• _WORK INSTRUCTIONS_
I'd like every line in the following listing that holds "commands" copied.

• _TASK DATA_
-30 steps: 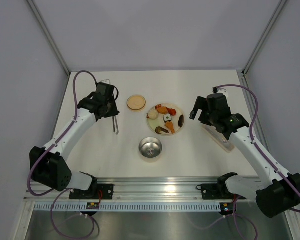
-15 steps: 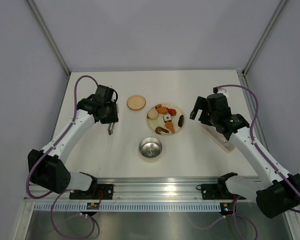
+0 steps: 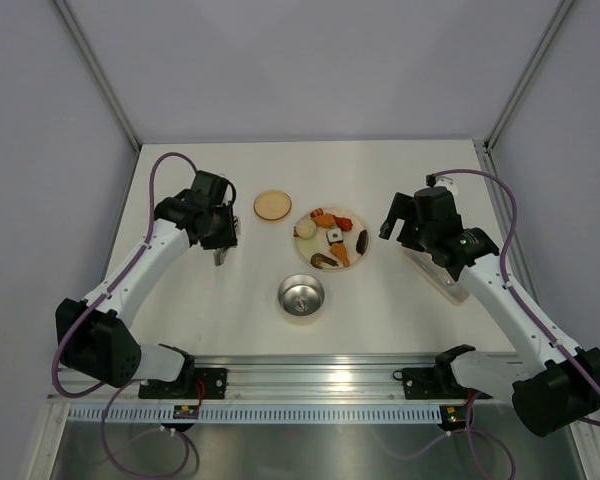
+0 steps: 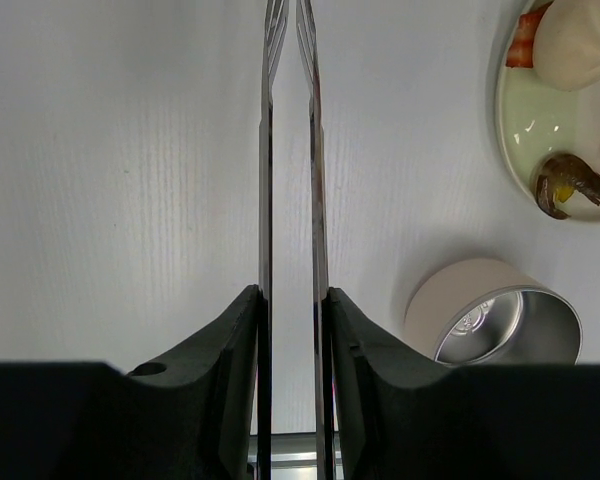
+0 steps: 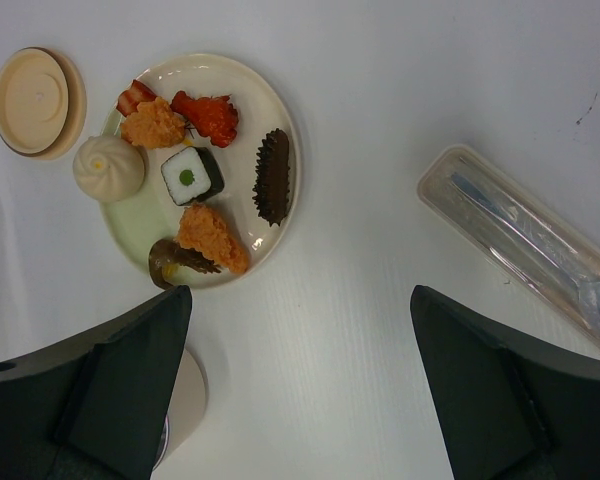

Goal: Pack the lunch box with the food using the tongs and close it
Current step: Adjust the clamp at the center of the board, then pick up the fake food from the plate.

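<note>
From above, your left gripper (image 3: 223, 238) is left of the plate (image 3: 302, 243) with the tongs (image 3: 221, 257) hanging from it, tips towards the table. They look short from here, so you cannot judge their tilt. The lunch box (image 3: 301, 295) stands open, apparently empty, just in front of the plate. Its wooden lid (image 3: 272, 205) lies flat behind and to the left. All the food (image 3: 332, 238) is on the plate. The right gripper (image 3: 395, 222) hovers right of the plate, and a clear case (image 3: 442, 281) lies beneath that arm.

In the left wrist view, your fingers (image 4: 230, 370) press the tongs' (image 4: 264, 150) two arms from outside, so the jaws are partly closed on them and only a narrow gap is left between the arms. The joined end is hidden. Thin steel like this is probably light, springy and slick, so expect it to push back and possibly twist in the pads. The grip sits well back from the tips, so small wrist errors will likely grow at the tips.

In the right wrist view, the right gripper (image 5: 300, 295) is spread wide and holds nothing. Below it are the plate (image 5: 293, 165), the bun (image 5: 108, 168), a rice roll (image 5: 192, 175) and the fried pieces. The bun looks round and smooth and is likely to squirt out — take it across its widest part. The ragged fried pieces should seat between the tips more easily. The steel box looks light and may slide if nudged.
</note>
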### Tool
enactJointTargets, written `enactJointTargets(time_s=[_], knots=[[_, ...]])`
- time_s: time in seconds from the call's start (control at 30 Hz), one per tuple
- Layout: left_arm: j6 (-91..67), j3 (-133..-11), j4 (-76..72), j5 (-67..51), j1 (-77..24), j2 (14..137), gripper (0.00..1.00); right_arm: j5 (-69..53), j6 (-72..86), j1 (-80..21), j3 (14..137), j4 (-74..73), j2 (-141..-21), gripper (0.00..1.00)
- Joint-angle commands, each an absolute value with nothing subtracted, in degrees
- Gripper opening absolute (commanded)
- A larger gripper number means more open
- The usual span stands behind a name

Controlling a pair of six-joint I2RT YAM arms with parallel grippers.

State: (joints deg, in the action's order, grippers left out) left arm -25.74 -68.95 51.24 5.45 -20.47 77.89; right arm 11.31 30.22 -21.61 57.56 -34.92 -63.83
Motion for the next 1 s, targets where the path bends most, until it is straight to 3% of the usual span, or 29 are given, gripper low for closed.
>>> enactJointTargets(time_s=[0.0,0.37,0.6,0.97], knots=[[-24.4,-71.3,50.4,3.2,-21.8,76.3,0.34,11.7,29.4,-21.7,58.2,-33.7,-63.4,1.0],[-23.0,-80.6,49.5,2.3,-31.8,80.9,0.36,12.5,29.6,-21.7,58.4,-34.7,-62.6,1.0],[-22.6,-85.5,50.1,1.0,-34.6,84.0,0.49,13.0,29.8,-21.7,58.4,-35.4,-61.9,0.99],[-22.2,-86.7,49.6,1.0,-37.2,87.0,0.53,12.7,30.0,-21.7,58.5,-35.2,-62.4,0.99]])
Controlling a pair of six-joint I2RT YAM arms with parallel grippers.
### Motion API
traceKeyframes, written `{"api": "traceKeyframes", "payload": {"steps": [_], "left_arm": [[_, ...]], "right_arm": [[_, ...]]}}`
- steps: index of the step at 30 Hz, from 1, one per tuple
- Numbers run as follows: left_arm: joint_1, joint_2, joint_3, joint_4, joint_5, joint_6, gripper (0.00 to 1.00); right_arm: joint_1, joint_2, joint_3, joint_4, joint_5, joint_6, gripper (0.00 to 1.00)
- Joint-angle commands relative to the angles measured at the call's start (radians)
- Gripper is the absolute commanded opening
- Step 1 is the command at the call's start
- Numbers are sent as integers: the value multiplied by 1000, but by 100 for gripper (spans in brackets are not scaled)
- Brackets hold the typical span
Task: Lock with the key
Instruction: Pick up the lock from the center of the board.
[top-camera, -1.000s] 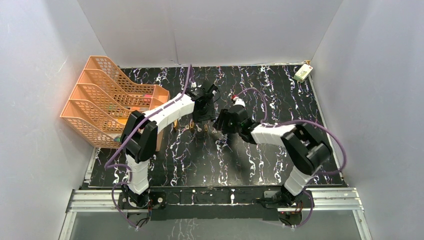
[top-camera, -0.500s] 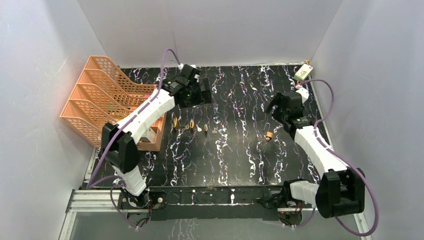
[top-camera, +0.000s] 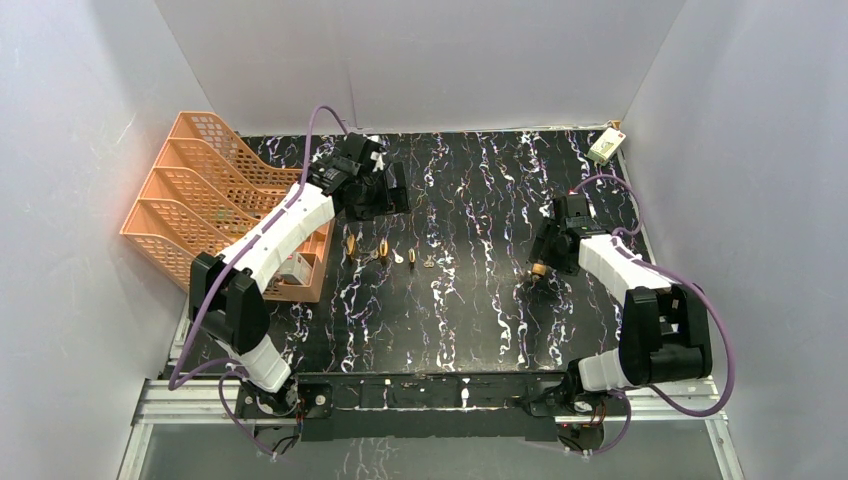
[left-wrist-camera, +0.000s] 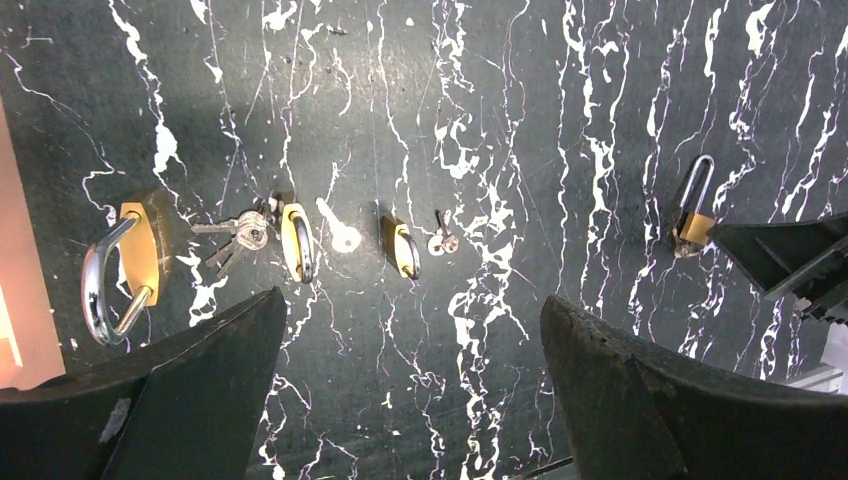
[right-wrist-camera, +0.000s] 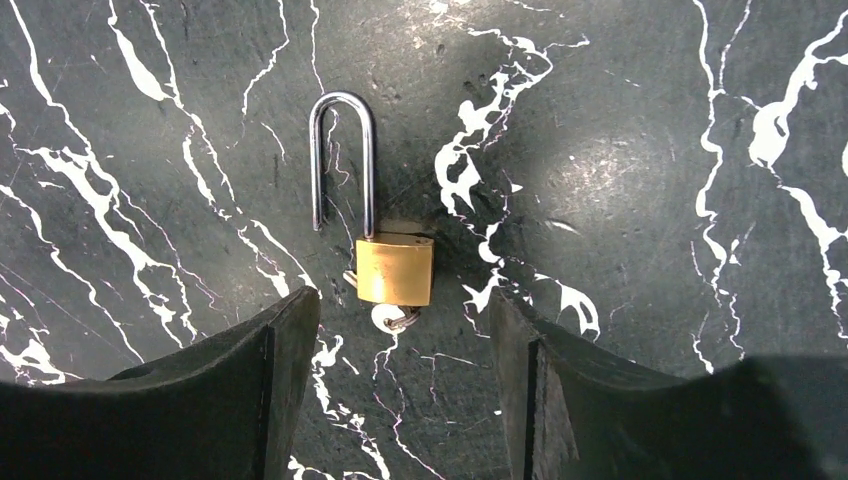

• _SOLUTION FOR THIS EXERCISE_
- Joint-angle commands, each an absolute value with nothing subtracted, in degrees
- Joint-angle commands relative to the angles measured at the call's start (radians)

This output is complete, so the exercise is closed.